Pensar lo que sentimos. Antes de hablar, es importante preguntarse cosas como: ¿qué me está pasando?, ¿qué quiero conseguir?, ¿quién es el responsable de qué?, ¿qué quiero cambiar?
Los golpes bajos no sirven. Recriminar, ordenar, ridiculizar, humillar o rebajar a la otra persona nunca conducen a una solución del problema.
Usemos la primera persona. Es mejor que usemos fórmulas como "siento que...", "quiero...".
Las personas son diferentes. No existe "la verdad".
Las discusiones intelectuales no llevan a buen puerto. No tiene sentido gastar tiempo y energía en tratar de convencer a los demás de nuestro punto de vista.
Cada uno es responsable de su propio comportamiento. Echarle la culpa a otro de nuestros sentimientos es un error muy común.
Bajar línea no resuelve el problema. Ninguna persona adulta necesita que le digan cómo tiene que pensar.
No esperes cambios de confrontaciones aisladas. "La repetición es la base del aprendizaje", dice el saber popular. Pensá cuánto tiempo te llevó aprender a lavarte los dientes todos los días. ¿Por qué creer que el otro va a cambiar sólo porque se lo dijimos? Los cambios se producen lentamente y requieren perseverancia. Y mucha.

Un cuento con moraleja

El viejo chamán de una tribu estaba con sus nietos hablando de la vida y les dijo: "¡Una gran pelea está ocurriendo en mi interior: es entre dos lobos! Uno de los lobos es la maldad, la ira, la envidia, el odio, la avaricia, la arrogancia, la mentira, la egolatría, la competencia. Y el otro es el amor, la alegría, la paz, la serenidad, la humildad, la verdad, la dulzura, la amistad. Esta misma pelea está ocurriendo dentro de ustedes y dentro de todos los seres de la Tierra".
Los chicos se quedaron pensando en lo que su abuelo había dicho hasta que uno interrumpió el silencio y preguntó: "¿Y cuál de los lobos crees que ganará, abuelo?". El viejo chamán respondió: "El que alimentes...".

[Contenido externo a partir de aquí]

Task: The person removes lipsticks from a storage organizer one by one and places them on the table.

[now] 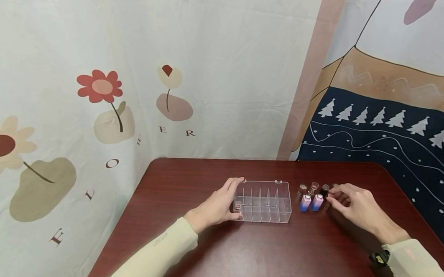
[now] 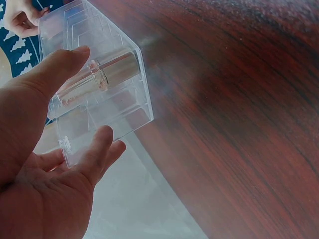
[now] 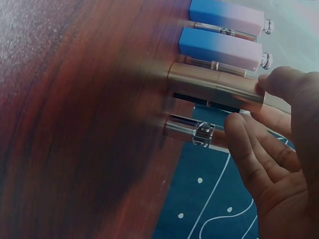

Una herramienta más: la aceptación

Este concepto al que todos los autores de autoayuda le han dedicado tiempo y espacio y que, sin embargo, se presta para tantas confusiones. ¿Qué es exactamente?
Aceptar es tomar en la conciencia lo que está ocurriendo y permitirle que dialogue con los otros aspectos nuestros y de la situación, para poner en marcha los recursos que tengamos para poder superarlo.
Aceptar es una forma de vivir cooperando con nuestra vida en lugar de oponernos a ella.
Aceptar no es aprobar, ni consentir, ni permitir, ni autorizar, ni sancionar, ni coincidir. Tampoco estar de acuerdo, ceder, someterse, respaldar, confirmar, apoyar, ratificar, ayudar, asistir, defender, afirmar, autentificar, atestiguar, reforzar, simpatizar, alentar, fomentar, promover, instigar, inducir, favorecer, propugnar, conformarse...
Ni siquiera es que te guste lo que es.
Es decir: "Es lo que es; y lo que es, es".
Hasta que hayamos aceptado realmente todo lo que nos rodea y sucede, no podemos ver claramente. Siempre estaremos mirando a través de los filtros de "debo", "debería", "tengo que", "tendría que".
Vos, ¿cómo manejás tu enojo? ¿Qué opinás de estas herramientas para ayudarte a actuar en vez de reaccionar?